--- START ---

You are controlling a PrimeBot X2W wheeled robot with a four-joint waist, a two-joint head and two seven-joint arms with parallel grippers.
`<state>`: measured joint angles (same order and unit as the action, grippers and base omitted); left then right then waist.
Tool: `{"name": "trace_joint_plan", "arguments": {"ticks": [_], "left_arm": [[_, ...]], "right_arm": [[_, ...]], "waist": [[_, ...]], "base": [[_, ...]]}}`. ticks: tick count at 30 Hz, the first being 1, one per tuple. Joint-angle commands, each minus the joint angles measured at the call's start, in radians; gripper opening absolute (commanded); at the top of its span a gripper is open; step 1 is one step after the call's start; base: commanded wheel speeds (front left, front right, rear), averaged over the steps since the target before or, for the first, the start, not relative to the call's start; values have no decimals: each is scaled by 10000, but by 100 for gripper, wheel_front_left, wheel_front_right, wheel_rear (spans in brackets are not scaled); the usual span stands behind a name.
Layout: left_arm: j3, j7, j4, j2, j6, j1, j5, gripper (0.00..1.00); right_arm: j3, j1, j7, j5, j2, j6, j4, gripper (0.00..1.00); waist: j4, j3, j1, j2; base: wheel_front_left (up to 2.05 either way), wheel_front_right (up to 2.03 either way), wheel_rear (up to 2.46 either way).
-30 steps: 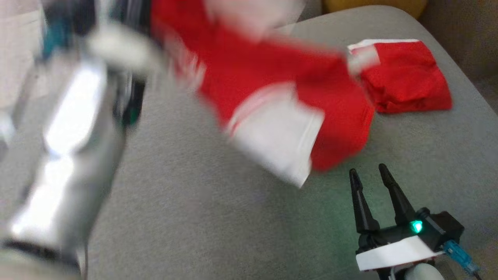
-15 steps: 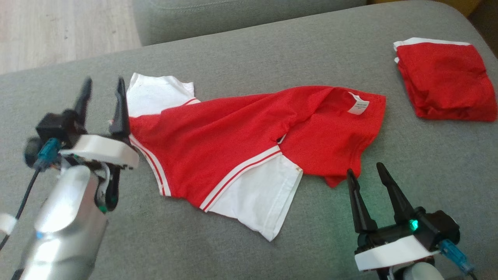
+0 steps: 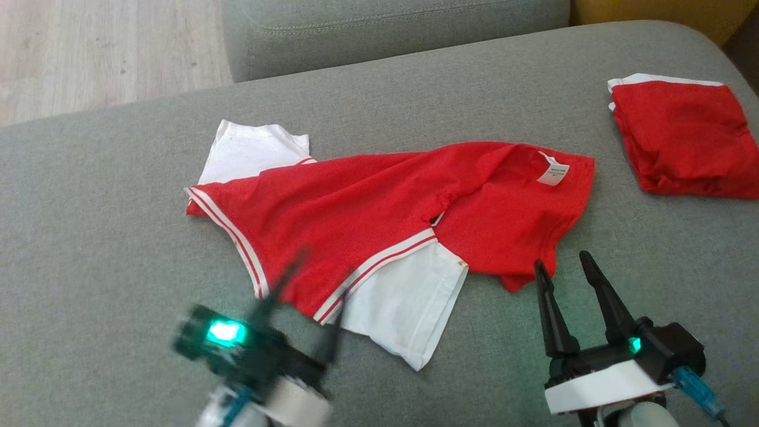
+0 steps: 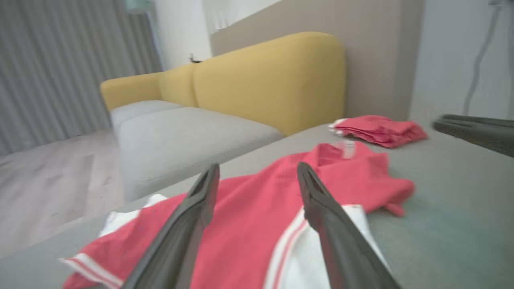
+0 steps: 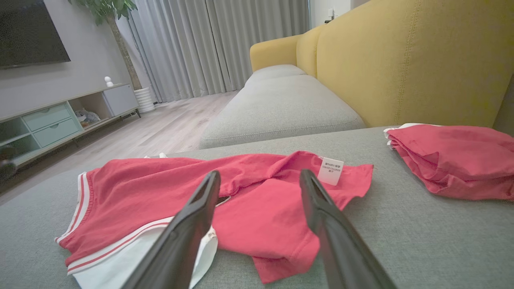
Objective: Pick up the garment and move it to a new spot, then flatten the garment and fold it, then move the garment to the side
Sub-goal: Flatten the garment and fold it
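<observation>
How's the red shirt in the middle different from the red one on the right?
The middle shirt lies spread and rumpled; the right garment is folded compactly. The middle shirt shows white sleeves, striped trim, a label; the right garment just a white edge. Both are red, on the grey cushion.

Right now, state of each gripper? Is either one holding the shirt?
Left gripper: open, holding nothing, at the near hem of the shirt.
Right gripper: open, holding nothing, just short of the shirt's near edge.
</observation>
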<state>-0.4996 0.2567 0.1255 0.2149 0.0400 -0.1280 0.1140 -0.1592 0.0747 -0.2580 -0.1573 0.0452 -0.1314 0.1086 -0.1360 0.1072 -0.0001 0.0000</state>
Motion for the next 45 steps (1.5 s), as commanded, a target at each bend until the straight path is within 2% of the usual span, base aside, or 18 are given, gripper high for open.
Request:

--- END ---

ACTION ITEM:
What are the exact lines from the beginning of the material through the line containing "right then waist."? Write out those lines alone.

ANSWER BELOW:
You are controlling a PrimeBot X2W wheeled robot with a four-joint waist, a two-joint head and two seven-joint arms with parallel grippers.
`<state>`: measured joint angles (same order and unit as the action, grippers and base omitted); left then right then waist.

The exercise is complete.